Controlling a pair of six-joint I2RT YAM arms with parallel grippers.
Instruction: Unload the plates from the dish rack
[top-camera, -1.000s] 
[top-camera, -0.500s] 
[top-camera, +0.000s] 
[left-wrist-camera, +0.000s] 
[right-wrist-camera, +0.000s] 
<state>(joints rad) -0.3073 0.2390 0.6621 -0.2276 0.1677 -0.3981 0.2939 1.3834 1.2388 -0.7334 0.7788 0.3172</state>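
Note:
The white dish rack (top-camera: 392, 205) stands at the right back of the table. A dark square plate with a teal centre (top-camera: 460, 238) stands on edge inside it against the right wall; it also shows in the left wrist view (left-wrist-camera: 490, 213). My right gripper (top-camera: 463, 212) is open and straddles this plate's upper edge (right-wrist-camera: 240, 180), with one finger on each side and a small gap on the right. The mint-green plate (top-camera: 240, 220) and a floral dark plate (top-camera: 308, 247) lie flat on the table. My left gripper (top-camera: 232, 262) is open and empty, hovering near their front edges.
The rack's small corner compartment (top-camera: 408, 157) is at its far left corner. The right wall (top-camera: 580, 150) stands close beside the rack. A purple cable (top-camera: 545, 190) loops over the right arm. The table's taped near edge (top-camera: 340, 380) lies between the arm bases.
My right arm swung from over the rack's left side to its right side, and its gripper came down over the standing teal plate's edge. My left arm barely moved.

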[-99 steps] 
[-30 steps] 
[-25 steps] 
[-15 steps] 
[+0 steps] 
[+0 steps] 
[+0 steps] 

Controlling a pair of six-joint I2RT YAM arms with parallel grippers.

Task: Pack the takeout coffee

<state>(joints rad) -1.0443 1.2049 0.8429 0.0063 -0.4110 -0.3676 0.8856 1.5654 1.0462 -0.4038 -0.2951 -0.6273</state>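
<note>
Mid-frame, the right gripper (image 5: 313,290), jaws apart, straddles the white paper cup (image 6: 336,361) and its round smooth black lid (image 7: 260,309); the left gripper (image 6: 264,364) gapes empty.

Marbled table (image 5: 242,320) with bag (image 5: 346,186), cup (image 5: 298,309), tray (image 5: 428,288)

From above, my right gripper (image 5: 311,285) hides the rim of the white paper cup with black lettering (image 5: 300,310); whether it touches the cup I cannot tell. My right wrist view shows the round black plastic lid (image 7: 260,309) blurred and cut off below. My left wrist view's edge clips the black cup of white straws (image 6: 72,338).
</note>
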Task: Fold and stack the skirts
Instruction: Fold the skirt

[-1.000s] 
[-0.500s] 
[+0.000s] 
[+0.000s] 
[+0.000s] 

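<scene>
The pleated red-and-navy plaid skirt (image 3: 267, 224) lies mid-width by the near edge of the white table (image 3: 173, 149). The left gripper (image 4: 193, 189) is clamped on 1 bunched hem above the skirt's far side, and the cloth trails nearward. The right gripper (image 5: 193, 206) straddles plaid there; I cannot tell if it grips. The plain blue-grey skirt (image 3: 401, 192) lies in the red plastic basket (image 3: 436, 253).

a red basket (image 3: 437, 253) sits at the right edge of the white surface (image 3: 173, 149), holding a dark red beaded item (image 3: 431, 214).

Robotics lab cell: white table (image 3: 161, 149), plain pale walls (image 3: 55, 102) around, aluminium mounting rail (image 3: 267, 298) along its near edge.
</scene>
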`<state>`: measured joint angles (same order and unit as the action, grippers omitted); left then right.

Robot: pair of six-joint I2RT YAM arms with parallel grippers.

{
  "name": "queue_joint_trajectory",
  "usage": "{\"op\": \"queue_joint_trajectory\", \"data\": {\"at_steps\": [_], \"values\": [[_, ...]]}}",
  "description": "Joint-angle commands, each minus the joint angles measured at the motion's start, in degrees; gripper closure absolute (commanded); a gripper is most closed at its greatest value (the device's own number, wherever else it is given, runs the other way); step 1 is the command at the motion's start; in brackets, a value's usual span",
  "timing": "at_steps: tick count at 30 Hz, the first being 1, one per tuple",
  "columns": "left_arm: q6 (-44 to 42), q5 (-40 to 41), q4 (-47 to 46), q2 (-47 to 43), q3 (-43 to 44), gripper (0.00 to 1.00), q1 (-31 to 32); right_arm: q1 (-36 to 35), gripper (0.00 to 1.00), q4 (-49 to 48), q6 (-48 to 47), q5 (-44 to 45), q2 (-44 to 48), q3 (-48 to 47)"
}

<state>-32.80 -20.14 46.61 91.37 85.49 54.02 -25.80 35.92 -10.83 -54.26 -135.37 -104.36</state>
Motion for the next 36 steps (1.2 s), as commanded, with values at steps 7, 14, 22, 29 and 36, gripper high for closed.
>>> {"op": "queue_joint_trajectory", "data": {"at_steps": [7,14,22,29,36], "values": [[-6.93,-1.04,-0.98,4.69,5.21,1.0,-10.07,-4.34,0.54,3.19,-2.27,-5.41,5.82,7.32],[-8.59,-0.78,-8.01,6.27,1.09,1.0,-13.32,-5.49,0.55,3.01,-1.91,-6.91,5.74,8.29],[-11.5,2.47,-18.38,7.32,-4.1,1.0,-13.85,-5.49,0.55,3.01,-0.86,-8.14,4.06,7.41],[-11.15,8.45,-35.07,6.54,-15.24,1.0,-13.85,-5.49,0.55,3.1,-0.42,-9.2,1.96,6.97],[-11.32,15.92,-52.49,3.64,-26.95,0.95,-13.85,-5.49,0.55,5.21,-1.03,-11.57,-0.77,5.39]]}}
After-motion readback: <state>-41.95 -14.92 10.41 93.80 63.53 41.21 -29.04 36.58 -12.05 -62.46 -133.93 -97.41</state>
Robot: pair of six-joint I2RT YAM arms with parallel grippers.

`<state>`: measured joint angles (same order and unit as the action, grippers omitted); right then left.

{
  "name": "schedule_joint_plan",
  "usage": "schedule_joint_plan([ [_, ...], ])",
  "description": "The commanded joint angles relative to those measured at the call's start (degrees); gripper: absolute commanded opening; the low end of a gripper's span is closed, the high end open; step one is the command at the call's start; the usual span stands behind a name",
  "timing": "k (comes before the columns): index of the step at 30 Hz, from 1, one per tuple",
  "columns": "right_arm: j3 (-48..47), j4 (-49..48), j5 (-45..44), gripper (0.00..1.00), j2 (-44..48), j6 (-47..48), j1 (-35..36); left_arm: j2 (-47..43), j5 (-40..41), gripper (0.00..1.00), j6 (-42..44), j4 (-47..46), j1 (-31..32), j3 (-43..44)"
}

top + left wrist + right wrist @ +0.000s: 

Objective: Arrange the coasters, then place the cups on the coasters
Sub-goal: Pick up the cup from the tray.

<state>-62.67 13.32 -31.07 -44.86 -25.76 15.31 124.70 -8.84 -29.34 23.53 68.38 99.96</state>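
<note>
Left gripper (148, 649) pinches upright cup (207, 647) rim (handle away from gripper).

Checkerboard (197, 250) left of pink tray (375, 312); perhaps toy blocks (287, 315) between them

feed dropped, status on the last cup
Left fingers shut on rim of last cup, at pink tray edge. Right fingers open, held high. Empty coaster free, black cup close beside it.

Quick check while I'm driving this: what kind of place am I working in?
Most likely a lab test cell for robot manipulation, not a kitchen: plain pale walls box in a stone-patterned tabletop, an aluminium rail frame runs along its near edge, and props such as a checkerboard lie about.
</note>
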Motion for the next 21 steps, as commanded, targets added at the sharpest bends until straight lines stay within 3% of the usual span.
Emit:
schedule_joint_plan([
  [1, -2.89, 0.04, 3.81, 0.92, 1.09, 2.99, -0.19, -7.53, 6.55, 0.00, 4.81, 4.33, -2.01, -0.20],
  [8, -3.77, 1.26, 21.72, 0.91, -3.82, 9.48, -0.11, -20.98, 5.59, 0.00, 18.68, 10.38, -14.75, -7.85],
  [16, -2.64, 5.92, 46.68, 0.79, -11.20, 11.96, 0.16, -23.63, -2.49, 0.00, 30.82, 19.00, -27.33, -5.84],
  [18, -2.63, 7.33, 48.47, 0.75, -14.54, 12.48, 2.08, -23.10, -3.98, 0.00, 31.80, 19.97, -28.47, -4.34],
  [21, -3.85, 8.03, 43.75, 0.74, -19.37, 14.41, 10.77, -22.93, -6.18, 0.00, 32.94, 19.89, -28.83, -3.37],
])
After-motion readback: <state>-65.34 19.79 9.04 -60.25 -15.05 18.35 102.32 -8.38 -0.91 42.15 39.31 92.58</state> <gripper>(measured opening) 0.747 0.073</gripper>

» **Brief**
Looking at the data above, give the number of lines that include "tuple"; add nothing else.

» **Response area**
2